**The problem:** The required answer is an exact copy of the lines from the one containing "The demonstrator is" to the end of the listing, both included, without any pictures.

════════════════

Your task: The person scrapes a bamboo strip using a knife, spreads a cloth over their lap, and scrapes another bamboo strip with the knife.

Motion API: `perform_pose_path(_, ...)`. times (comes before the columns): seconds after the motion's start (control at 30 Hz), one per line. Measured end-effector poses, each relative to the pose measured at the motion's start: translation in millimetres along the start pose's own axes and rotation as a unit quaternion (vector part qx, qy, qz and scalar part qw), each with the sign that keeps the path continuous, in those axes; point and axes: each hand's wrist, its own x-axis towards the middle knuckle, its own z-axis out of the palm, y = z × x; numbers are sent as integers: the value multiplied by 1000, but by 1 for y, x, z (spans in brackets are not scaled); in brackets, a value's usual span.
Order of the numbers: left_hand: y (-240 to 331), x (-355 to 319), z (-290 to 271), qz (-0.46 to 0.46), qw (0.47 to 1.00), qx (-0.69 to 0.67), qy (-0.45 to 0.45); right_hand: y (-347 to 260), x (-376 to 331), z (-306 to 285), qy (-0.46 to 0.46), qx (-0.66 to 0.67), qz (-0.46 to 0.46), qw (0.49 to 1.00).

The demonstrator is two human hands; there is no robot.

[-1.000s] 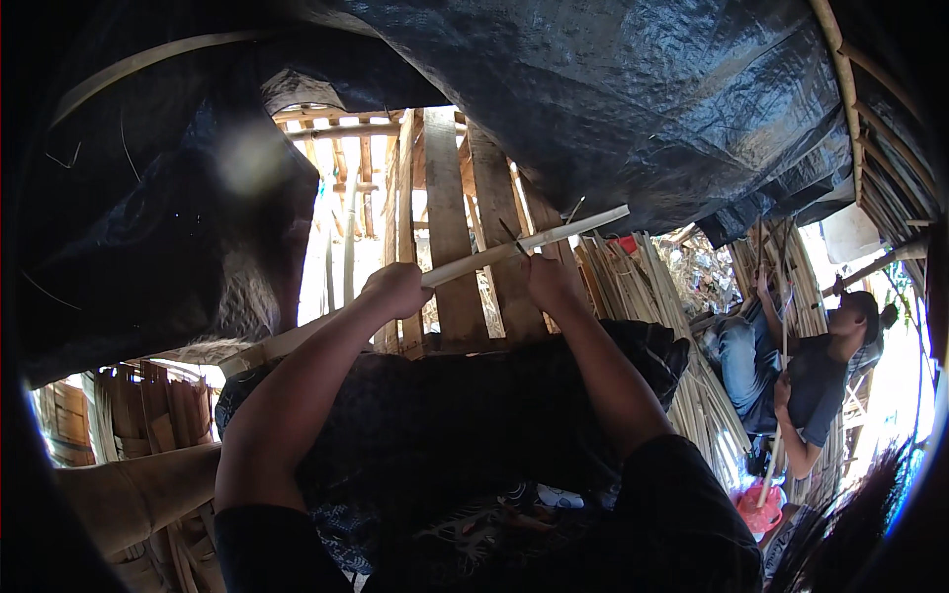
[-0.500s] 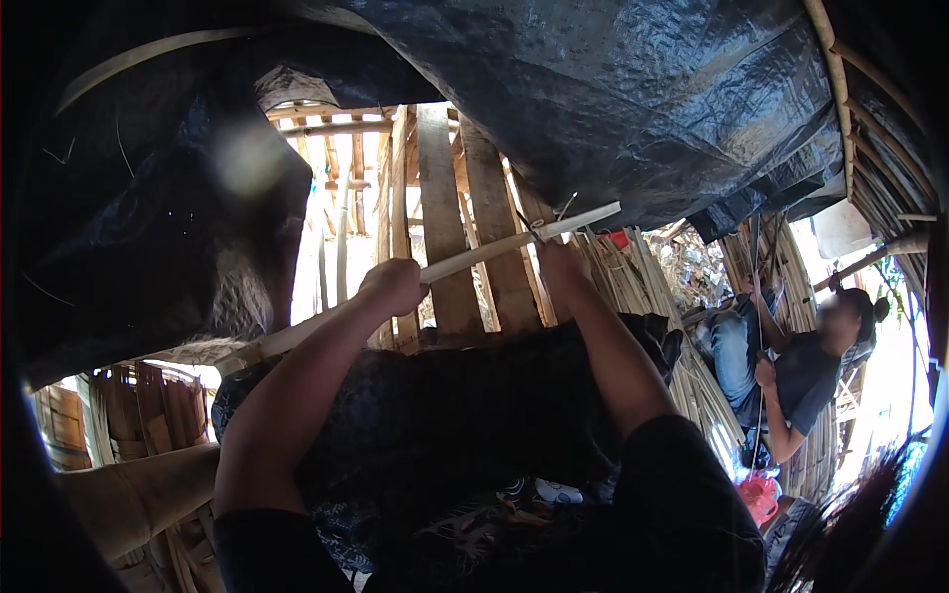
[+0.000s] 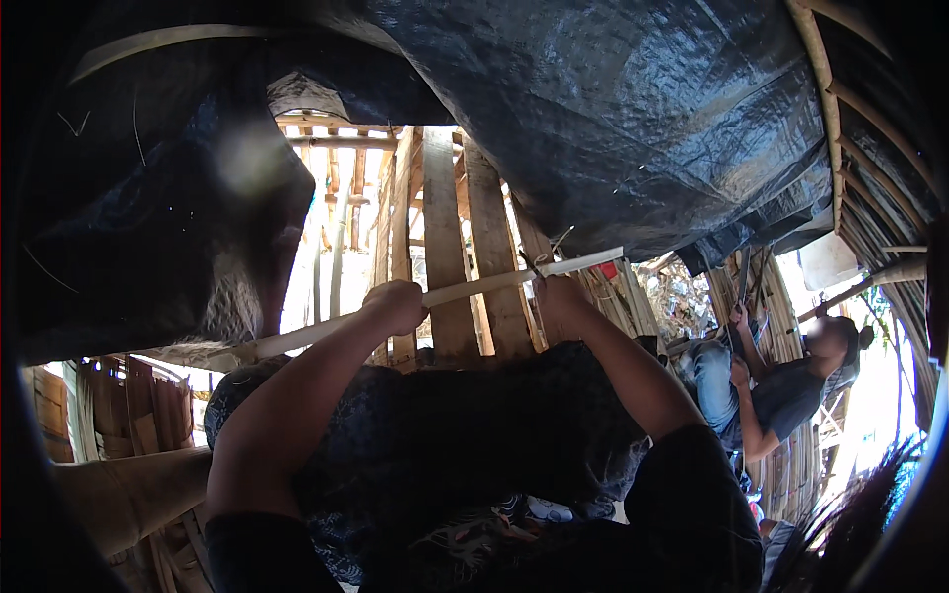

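A long pale bamboo strip (image 3: 474, 286) slants across in front of me, its far right end higher than its left. My left hand (image 3: 397, 305) is closed around its middle. Farther right, my right hand (image 3: 563, 299) is closed at the strip, gripping a thin dark knife-like blade (image 3: 530, 263) that shows just above the fingers against the strip. A small pale curl of shaving (image 3: 542, 258) stands beside the blade. The handle is hidden in my fist. Dark cloth (image 3: 445, 425) covers my lap under both forearms.
Upright wooden slats (image 3: 447, 247) stand beyond the strip. Dark plastic sheeting (image 3: 633, 119) hangs overhead and at the left. A thick bamboo pole (image 3: 129, 494) lies at lower left. At right another person (image 3: 791, 381) sits holding a thin upright piece, near bundled bamboo strips (image 3: 791, 474).
My view has shifted, so the surroundings sit lower. The bamboo strip slopes less steeply, its right end lower. Both hands keep their hold, and the shaving curl beside the blade has changed shape.
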Motion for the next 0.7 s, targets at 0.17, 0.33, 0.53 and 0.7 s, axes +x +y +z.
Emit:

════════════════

**Task response:**
The demonstrator is two human hands; there is no robot.

[-1.000s] 
[-0.500s] 
[+0.000s] 

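A long pale bamboo strip (image 3: 474, 286) slants across in front of me, its far right end higher than its left. My left hand (image 3: 397, 305) is closed around its middle. Farther right, my right hand (image 3: 563, 299) is closed at the strip, gripping a thin dark knife-like blade (image 3: 530, 263) that shows just above the fingers against the strip. A small pale curl of shaving (image 3: 542, 258) stands beside the blade. The handle is hidden in my fist. Dark cloth (image 3: 445, 425) covers my lap under both forearms.
Upright wooden slats (image 3: 447, 247) stand beyond the strip. Dark plastic sheeting (image 3: 633, 119) hangs overhead and at the left. A thick bamboo pole (image 3: 129, 494) lies at lower left. At right another person (image 3: 791, 381) sits holding a thin upright piece, near bundled bamboo strips (image 3: 791, 474).
My view has shifted, so the surroundings sit lower. The bamboo strip slopes less steeply, its right end lower. Both hands keep their hold, and the shaving curl beside the blade has changed shape.
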Motion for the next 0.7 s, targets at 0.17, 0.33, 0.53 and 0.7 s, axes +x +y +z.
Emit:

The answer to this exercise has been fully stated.